As the gallery’s introduction tells us, “Stashing a few precious belongings and manuscripts in their knapsacks and the baskets of their bicycles, the couple (of Jewish descent) fled Paris in June 1940, starting a five-month odyssey by bike, train, and boat that would eventually bring them to American shores in October 1940.”

Drummond guides us through the perilous journey that began so innocently enough in 1936 when the Reys went to France on their honeymoon from Brazil. H.A. had been born in Hamburg. He met Margaret in Rio de Janeiro, where he was working as a salesman and where she had gone to escape the rise of Nazism.

Living in Paris with two marmosets for the next four years, the couple sensibly opted to flee south with the mass of humanity seeking to avoid the Nazi invasion of northern France. As Drummond tells us, the monkeys didn’t survive the journey.
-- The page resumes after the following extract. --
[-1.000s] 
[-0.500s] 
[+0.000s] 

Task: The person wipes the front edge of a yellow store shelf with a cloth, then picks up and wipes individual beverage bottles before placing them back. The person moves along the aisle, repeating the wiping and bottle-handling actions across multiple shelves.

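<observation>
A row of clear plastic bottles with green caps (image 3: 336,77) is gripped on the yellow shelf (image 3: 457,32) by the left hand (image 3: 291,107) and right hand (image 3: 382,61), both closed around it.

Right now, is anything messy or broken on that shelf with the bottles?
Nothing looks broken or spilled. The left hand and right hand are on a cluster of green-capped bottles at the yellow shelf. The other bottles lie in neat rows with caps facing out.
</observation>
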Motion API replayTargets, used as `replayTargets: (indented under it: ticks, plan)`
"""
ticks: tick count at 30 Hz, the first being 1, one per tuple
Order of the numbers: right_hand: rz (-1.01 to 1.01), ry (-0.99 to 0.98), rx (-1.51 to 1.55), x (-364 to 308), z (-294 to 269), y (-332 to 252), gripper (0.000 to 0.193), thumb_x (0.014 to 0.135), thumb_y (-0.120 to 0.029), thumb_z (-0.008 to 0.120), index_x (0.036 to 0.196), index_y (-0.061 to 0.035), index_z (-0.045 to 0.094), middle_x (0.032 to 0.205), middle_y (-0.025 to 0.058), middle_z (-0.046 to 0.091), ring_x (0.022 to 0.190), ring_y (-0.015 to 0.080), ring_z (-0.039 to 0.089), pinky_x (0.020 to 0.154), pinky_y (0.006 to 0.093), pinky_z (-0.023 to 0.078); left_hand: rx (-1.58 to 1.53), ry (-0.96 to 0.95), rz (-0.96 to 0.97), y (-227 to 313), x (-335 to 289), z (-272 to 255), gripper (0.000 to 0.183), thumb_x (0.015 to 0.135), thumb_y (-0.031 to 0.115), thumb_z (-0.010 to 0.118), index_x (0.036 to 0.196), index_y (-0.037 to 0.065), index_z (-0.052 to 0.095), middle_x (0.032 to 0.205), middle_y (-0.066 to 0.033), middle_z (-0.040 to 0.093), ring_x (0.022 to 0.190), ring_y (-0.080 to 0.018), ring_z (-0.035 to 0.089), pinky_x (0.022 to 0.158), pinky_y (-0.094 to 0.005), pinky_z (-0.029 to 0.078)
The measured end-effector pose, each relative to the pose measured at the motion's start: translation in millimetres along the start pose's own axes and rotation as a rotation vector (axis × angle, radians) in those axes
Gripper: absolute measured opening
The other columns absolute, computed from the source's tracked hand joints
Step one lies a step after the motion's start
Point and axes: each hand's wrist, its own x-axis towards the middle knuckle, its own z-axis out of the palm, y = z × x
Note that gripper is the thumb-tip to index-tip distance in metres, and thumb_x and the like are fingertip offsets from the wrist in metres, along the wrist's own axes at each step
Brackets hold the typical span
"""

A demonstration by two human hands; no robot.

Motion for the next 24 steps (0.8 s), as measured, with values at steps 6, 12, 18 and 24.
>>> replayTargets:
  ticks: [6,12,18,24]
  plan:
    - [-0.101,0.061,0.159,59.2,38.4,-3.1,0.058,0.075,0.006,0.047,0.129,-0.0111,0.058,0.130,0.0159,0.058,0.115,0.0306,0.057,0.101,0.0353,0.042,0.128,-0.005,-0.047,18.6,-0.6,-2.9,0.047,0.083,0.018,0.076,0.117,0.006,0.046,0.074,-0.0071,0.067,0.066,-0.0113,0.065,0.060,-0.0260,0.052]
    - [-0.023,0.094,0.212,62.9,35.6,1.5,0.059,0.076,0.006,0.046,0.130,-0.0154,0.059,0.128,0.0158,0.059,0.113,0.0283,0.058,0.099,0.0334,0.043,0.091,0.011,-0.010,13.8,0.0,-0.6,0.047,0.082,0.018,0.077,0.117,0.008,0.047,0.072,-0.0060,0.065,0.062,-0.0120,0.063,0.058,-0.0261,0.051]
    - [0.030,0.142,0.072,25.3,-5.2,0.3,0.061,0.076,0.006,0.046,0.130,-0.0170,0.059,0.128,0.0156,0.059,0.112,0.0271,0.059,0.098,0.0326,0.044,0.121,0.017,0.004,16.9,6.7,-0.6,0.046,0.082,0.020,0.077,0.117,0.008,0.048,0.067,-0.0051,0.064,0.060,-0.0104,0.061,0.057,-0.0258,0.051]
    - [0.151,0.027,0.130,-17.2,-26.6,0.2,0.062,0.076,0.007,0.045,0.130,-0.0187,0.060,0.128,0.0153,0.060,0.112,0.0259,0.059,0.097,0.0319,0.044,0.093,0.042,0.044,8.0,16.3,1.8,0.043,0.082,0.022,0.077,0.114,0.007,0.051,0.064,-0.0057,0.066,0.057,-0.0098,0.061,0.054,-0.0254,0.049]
But the Reys did just barely survive. H.A. managed to turn a tandem into two separate bikes and because they couldn’t afford a car, the Reys cycled their way south through Boudreaux to Biarritz on the Bay of Biscay traveling through the Pyrenees mountains from the border of Spain to Portugal, where updated Brazilian passports permitted them to leave Europe.

Drummond illustrates the kindness and rapaciousness of those they encountered. And in doing so, he gives the Reys’ tale a riveting balance and astonishing tension.

As Drummond illustrates in his “Across Spain” print, “A (Spanish) official took their passports and asked why they were leaving France.” The Reys then showed him a manuscript they’d been developing about a “curious monkey” based on their beloved marmosets that were carrying in their bags.

“Everyone was enchanted by the stories and pictures,” concludes the gallery tag, “(and) the guard stopped questioning them.” Effectively, as the galley tag notes, the monkey likely “saved the Reys.”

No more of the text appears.